Yusuf pun menuturkan jika kelak kebijakan PNS part time resmi disahkan, pemerintah harus memperhatikan beberapa hal agar bisa berjalan efektif.
Menurutnya, tupoksi dan tanggung jawab PNS part time harus dibuat secara jelas. Dengan begitu, ketika para pekerja yang melamar pada program ini sudah tahu tanggung jawab apa yang kemudian harus diemban nantinya.
Selain itu, pemerintah juga perlu memperhatikan batasan yang dikerjakan oleh PNS part time. Jangan sampai kemudian program ini digunakan oleh oknum ASN yang tidak bertanggung jawab untuk mengerjakan pekerjaan yang bukan menjadi tupoksi mereka.
[Gambas:Photo CNN]
"Artinya transparansi dan juga pengawasan dari pemberi kerja menjadi penting untuk keberhasilan program ini," kata Yusuf.

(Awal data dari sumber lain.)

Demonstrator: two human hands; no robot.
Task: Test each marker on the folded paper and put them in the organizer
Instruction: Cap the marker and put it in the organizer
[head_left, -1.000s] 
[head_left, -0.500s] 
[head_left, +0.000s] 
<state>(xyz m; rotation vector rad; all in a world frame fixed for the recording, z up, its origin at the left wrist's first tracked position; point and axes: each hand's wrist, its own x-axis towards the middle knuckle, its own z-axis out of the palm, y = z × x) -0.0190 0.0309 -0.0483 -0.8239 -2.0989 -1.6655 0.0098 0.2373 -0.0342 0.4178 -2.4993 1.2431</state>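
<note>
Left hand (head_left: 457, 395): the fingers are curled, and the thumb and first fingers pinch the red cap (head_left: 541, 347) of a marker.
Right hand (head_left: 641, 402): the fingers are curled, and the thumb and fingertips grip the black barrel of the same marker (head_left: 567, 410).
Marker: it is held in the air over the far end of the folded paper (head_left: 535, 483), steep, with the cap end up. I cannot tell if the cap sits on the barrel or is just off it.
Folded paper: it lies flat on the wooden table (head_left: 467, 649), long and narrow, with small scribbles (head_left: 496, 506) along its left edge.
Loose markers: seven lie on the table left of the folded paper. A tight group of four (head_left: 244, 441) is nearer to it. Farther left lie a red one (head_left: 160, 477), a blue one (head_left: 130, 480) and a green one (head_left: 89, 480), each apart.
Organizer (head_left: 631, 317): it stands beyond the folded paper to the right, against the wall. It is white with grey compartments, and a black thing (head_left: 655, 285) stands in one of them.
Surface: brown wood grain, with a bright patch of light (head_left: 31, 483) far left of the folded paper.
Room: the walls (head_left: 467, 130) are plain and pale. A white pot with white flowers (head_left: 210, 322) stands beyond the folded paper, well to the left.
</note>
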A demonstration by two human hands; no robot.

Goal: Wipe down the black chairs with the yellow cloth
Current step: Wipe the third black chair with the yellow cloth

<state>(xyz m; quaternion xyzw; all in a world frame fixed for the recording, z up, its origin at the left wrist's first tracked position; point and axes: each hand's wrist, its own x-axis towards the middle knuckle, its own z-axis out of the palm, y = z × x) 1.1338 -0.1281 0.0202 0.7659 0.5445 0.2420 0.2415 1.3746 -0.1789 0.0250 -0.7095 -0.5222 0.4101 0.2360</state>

Sementara itu, Peneliti Institute for Development of Economics and Finance (INDEF) Nailul Huda mengatakan batasan antara PNS part time dan PPPK yang sudah ada harus dibuat secara jelas.
Ia menyebut perbedaan jam kerja PNS part time yang lebih singkat harus disikapi dengan perbedaan hak dengan PPPK full time. Agar tidak menimbulkan kecemburuan.
Meski begitu, Nailul tak menampik kalau keberadaan PNS part time ini cukup membingungkan. Bagaimana pun juga PNS part time itu bekerja berdasarkan kontrak waktu, jadi tidak dapat diukur hanya dengan jam.
"Saya rasa implementasi PPPK part time akan sama dengan ASN lainnya. Tentu kerugian sendiri bagi pegawai PPPK part time. Tapi ya pasti akan diambil juga sih karena kan dapat kerja sekarang susah," katanya.